• **Data for analysis**:
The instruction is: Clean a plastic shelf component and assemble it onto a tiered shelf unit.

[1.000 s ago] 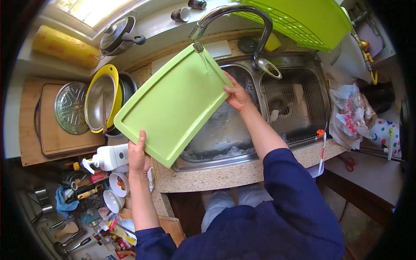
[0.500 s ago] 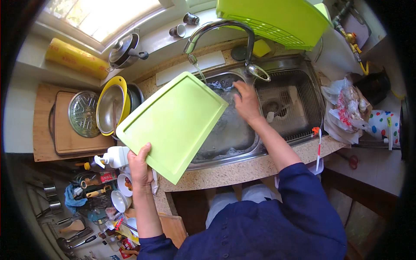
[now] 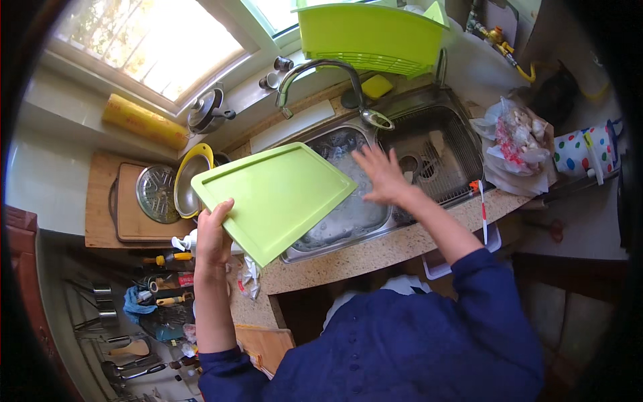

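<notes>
1. Head view shows your left hand (image 3: pixel 213 236) with its grip closed around the lower left corner of the green cutting board (image 3: pixel 276 195), thumb on top.
2. You hold the board tilted above the counter (image 3: pixel 375 251) edge and the left part of the sink (image 3: pixel 365 201), clear of both.
3. Your right hand (image 3: pixel 383 175) has a wide grip, fingers spread (a little blurred), holding nothing; it hovers over the sink just beside the board's right corner, apart from it.
4. Behind your right hand the grey faucet (image 3: pixel 321 70) arches over the sink, with a green dish rack (image 3: pixel 372 37) beyond it.
5. Left of the board, a yellow-rimmed pan (image 3: pixel 191 184) leans beside a wooden board (image 3: pixel 127 214) carrying a round glass lid (image 3: pixel 155 194).
</notes>
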`<state>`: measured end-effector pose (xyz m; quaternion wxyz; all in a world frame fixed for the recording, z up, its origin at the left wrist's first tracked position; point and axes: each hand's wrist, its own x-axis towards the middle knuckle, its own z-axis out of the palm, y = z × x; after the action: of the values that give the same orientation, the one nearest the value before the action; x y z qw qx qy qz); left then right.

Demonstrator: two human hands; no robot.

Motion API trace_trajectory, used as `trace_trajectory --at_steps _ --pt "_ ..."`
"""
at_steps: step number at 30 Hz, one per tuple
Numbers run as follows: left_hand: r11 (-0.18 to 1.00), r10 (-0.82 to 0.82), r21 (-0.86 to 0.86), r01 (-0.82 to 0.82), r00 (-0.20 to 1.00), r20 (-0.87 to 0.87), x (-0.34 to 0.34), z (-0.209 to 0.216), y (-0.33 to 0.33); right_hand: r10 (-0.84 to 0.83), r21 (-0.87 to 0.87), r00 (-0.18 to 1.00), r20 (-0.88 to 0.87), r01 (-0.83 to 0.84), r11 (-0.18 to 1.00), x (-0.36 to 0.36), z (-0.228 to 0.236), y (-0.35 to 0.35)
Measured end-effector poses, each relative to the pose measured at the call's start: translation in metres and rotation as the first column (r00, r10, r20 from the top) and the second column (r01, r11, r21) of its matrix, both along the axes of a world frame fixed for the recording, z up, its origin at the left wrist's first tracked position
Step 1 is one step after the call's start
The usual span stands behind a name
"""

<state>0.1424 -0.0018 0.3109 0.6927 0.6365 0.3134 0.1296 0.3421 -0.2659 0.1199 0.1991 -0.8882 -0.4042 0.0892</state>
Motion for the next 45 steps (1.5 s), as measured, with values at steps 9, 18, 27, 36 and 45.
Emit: trace_trajectory --at_steps 9,18,27,36,45 --pt "0.941 -0.327 -0.082 0.328 0.945 0.034 0.057 0.032 -0.057 0.030 0.804 0.963 -0.267 0.205 0.558 -0.054 0.007 0.017" --pt "0.767 -0.178 0.621 0.161 0.983 -0.035 0.078 -0.022 -0.036 0.418 0.682 0.571 -0.706 0.709 0.183 -0.028 0.017 -0.035" --pt "0.643 -0.376 0.695 0.322 0.923 -0.081 0.118 -0.056 -0.050 0.518 0.602 0.430 -0.739 0.766 0.224 -0.024 0.035 -0.044" --pt "0.648 -0.222 0.712 0.270 0.961 -0.162 0.127 -0.062 -0.054 0.200 0.611 0.580 -0.789 0.707 0.356 -0.019 0.053 -0.037" --pt "0.377 -0.117 0.925 0.053 0.993 -0.009 0.128 -0.059 -0.068 -0.017 0.764 0.801 -0.599 0.578 0.286 -0.009 0.062 -0.027"
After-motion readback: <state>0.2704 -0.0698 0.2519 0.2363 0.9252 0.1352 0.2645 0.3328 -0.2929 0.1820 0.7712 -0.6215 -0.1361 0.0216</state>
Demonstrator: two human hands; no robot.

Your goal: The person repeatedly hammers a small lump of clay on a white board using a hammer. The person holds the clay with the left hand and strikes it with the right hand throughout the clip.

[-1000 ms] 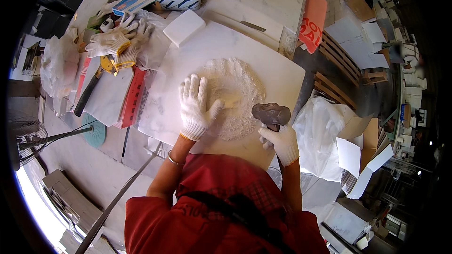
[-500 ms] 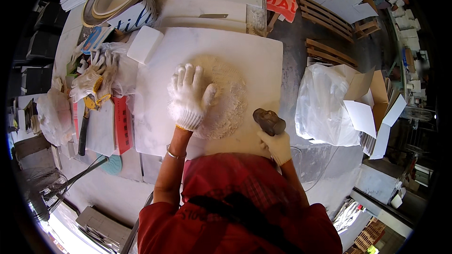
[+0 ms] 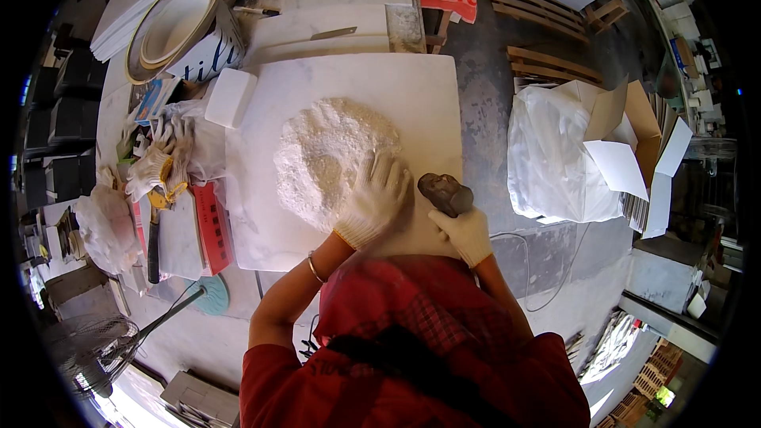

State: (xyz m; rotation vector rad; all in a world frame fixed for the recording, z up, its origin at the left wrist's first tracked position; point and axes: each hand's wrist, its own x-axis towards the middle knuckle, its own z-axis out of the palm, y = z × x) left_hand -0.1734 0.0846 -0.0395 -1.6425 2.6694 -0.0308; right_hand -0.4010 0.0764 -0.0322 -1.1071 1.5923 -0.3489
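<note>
A white slab (image 3: 432, 87) carries a broad round heap of white crumbly powder (image 3: 309, 158). My left hand (image 3: 376, 198), in a white knit glove, lies flat against the heap's near right side, fingers stretched out and pointing away from me. Near the slab's right edge, my gloved right hand (image 3: 466, 234) is closed around a dark mallet-like tool (image 3: 445, 192). Its lumpy, rounded head sticks out beyond the fingers, and the gripped part is hidden. The tool is apart from the powder.
On the left are a white block (image 3: 231, 98), spare gloves (image 3: 152, 168), a black-handled tool (image 3: 154, 246) and a large bucket (image 3: 208, 51). A thin metal blade (image 3: 334, 33) lies behind the slab. A plastic-wrapped bundle (image 3: 555, 158) and an open carton (image 3: 638, 139) stand at right.
My left hand has moved right and nearer, from the heap's left side to its near right side. The heap now looks more gathered. My right hand still holds the dark tool.
</note>
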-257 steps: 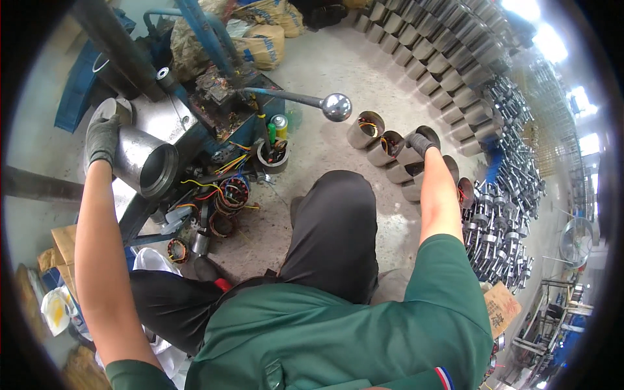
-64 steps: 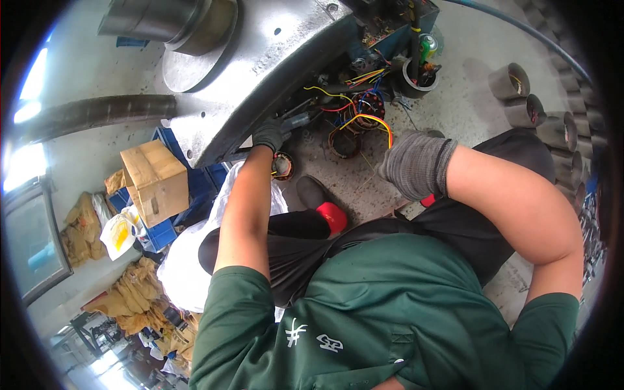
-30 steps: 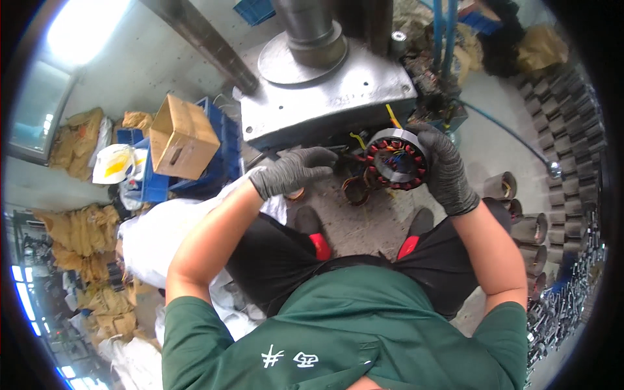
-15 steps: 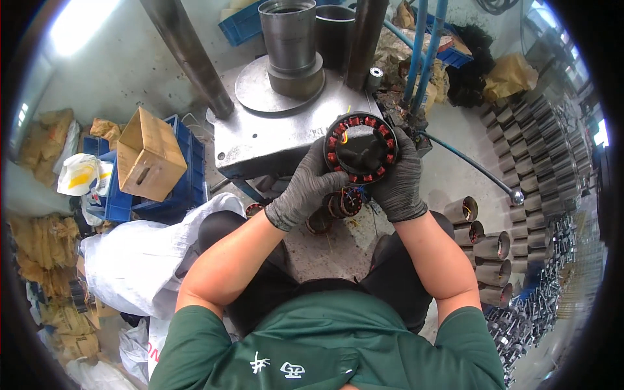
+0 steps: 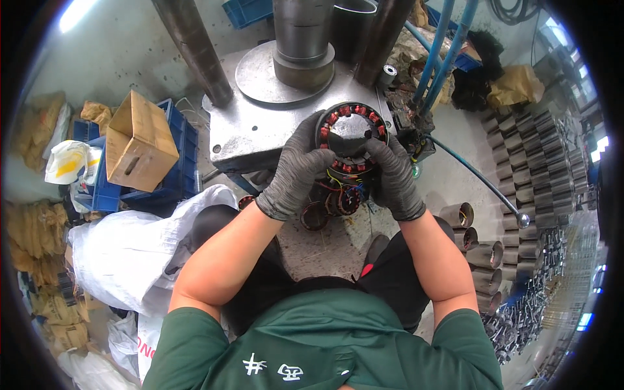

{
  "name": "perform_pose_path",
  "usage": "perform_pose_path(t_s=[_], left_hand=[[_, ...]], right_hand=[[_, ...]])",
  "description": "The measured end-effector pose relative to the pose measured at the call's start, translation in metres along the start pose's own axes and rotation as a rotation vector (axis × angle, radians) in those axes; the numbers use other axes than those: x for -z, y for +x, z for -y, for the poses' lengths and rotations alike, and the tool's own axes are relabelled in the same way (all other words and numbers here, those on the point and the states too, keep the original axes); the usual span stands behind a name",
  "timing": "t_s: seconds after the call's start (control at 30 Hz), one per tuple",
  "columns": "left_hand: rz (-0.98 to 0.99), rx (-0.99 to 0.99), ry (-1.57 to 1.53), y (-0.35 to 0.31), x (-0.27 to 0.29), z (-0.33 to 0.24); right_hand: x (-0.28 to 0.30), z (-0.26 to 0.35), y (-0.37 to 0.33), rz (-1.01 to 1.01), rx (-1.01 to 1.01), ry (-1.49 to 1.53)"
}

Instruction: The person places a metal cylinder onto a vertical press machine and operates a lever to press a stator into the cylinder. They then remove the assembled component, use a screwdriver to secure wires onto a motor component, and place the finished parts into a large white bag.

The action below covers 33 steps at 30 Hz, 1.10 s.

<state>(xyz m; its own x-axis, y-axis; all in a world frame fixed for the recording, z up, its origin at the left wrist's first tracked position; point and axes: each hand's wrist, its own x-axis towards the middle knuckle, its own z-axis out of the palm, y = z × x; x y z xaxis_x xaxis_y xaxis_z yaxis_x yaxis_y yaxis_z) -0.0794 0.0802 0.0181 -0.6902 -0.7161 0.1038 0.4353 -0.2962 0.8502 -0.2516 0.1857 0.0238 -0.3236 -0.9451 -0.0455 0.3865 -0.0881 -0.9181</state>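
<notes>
A ring-shaped motor stator [image 5: 342,114] with red copper windings is held up between both gloved hands, just in front of the press table. It is tilted, and the table's bright surface shows through its middle. My left hand [image 5: 291,172] is closed on its left side, thumb over the lower rim. My right hand [image 5: 398,179] grips the right side, with the thumb at the inner edge; its other fingers are mostly hidden behind the ring. Yellow and other coloured wires hang below it. More wound stators [image 5: 348,201] sit lower down, between my legs.
Ahead stands a metal press table [image 5: 250,133] with a steel cylinder [image 5: 302,36] on a round plate, between thick posts. A ball-ended lever [image 5: 522,220] slants out right. Rows of metal sleeves [image 5: 520,156] cover the right floor. A cardboard box [image 5: 143,146] and white sack [image 5: 123,260] are left.
The stator has tilted, so its middle now shows the table instead of dark fingers. My right thumb has come round to the inner edge. The whole view has shifted slightly.
</notes>
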Motion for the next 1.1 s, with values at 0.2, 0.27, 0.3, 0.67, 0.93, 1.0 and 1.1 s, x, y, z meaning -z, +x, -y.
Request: perform_pose_path(t_s=[0.2,0.27,0.3,0.67,0.93,1.0,1.1], left_hand=[[-0.054,0.174,-0.003,-0.005,-0.009,0.014],[-0.145,0.085,-0.004,-0.004,-0.021,0.021],[-0.213,0.078,-0.067,-0.002,-0.020,0.022],[-0.379,-0.078,-0.124,0.033,0.042,-0.011],[-0.375,-0.102,0.396,0.036,0.045,-0.016],[-0.298,-0.046,0.818,0.040,0.046,-0.012],[-0.210,-0.076,0.991,0.038,0.044,-0.010]], right_hand=[[-0.022,-0.010,0.000,0.007,0.057,0.159],[-0.022,-0.015,0.004,0.013,0.035,0.097],[-0.021,-0.012,0.006,0.018,0.036,0.090],[0.077,0.007,0.101,-0.348,0.102,-1.779],[0.122,0.001,0.123,-0.330,0.074,-1.681],[0.136,0.005,0.117,-0.252,0.124,-1.552],[0.137,0.017,0.098,-0.086,0.003,-1.028]])
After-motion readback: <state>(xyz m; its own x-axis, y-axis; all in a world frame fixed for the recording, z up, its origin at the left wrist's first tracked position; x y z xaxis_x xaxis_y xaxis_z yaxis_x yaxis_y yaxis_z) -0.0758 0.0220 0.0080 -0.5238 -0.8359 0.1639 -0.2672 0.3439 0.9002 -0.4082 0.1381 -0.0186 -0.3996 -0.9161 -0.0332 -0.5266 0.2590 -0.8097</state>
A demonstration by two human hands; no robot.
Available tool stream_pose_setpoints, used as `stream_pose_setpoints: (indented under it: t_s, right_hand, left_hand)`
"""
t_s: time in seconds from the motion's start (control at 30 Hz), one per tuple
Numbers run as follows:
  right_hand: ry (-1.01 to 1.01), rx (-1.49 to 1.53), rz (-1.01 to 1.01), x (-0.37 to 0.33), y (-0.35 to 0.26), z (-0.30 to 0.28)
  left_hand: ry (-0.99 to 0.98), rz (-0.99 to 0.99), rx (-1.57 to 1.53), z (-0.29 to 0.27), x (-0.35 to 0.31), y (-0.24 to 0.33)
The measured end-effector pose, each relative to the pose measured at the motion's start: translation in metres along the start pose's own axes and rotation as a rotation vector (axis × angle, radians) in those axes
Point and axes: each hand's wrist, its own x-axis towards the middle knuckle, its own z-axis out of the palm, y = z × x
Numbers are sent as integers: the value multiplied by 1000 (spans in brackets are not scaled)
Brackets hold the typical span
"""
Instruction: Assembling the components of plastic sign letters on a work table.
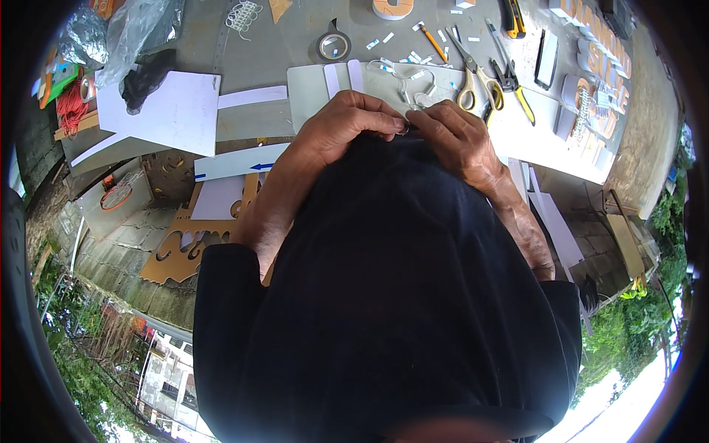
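My left hand [341, 124] and my right hand [459, 140] meet at the near edge of the table, just in front of my dark shirt. Thumbs and fingers of both are pinched closed around something small between the fingertips, too hidden to name. Just beyond the fingers lies a thin white wire [405, 94] with small white modules along it, on a pale sheet [306, 90]. Whether that wire runs into my fingers cannot be made out. Scissors [480, 83] with cream handles lie open near my right hand, beside yellow-handled pliers [523, 103].
Farther back on the grey table are a roll of tape [334, 46], an orange pencil [433, 43], white scraps and a yellow-black utility knife [513, 21]. Cut-out letters [604, 55] stand at the right. White paper [177, 111] and clear plastic [136, 44] lie left; cut cardboard [173, 255] rests below.
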Motion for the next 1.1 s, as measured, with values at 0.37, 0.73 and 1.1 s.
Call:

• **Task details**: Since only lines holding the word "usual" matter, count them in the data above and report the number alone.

• **Exercise answer**: 2